● AIM OF THE TASK
Each record below needs to be written out exactly as it appears.

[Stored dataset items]
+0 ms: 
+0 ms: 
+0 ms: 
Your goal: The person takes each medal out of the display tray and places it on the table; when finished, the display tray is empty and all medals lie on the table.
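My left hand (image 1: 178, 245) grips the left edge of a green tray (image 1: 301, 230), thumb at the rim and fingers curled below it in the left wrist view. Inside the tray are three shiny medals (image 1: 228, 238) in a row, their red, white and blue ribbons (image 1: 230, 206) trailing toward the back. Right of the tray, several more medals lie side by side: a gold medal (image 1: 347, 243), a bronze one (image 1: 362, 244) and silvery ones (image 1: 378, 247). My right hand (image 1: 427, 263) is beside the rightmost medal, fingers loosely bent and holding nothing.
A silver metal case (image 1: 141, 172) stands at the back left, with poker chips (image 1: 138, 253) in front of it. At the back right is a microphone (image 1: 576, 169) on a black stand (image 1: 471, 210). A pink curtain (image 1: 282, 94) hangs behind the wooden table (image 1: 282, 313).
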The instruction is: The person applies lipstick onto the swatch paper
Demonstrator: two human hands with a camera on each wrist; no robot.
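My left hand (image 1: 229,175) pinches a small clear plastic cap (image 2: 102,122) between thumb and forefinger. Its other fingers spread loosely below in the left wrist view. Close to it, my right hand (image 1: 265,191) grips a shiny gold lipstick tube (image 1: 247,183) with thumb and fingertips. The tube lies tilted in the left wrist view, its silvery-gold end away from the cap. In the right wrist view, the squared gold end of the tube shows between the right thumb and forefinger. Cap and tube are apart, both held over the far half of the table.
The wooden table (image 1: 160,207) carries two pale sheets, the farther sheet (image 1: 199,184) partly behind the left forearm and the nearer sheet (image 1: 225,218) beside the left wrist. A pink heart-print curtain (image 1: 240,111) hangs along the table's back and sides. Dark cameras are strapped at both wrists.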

● WRITTEN SOLUTION
+0 ms: 
+0 ms: 
+0 ms: 
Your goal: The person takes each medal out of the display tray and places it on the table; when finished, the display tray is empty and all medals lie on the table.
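My left hand (image 1: 178, 245) grips the left edge of a green tray (image 1: 301, 230), thumb at the rim and fingers curled below it in the left wrist view. Inside the tray are three shiny medals (image 1: 228, 238) in a row, their red, white and blue ribbons (image 1: 230, 206) trailing toward the back. Right of the tray, several more medals lie side by side: a gold medal (image 1: 347, 243), a bronze one (image 1: 362, 244) and silvery ones (image 1: 378, 247). My right hand (image 1: 427, 263) is beside the rightmost medal, fingers loosely bent and holding nothing.
A silver metal case (image 1: 141, 172) stands at the back left, with poker chips (image 1: 138, 253) in front of it. At the back right is a microphone (image 1: 576, 169) on a black stand (image 1: 471, 210). A pink curtain (image 1: 282, 94) hangs behind the wooden table (image 1: 282, 313).
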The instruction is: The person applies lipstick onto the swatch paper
Demonstrator: two human hands with a camera on each wrist; no robot.
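My left hand (image 1: 229,175) pinches a small clear plastic cap (image 2: 102,122) between thumb and forefinger. Its other fingers spread loosely below in the left wrist view. Close to it, my right hand (image 1: 265,191) grips a shiny gold lipstick tube (image 1: 247,183) with thumb and fingertips. The tube lies tilted in the left wrist view, its silvery-gold end away from the cap. In the right wrist view, the squared gold end of the tube shows between the right thumb and forefinger. Cap and tube are apart, both held over the far half of the table.
The wooden table (image 1: 160,207) carries two pale sheets, the farther sheet (image 1: 199,184) partly behind the left forearm and the nearer sheet (image 1: 225,218) beside the left wrist. A pink heart-print curtain (image 1: 240,111) hangs along the table's back and sides. Dark cameras are strapped at both wrists.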

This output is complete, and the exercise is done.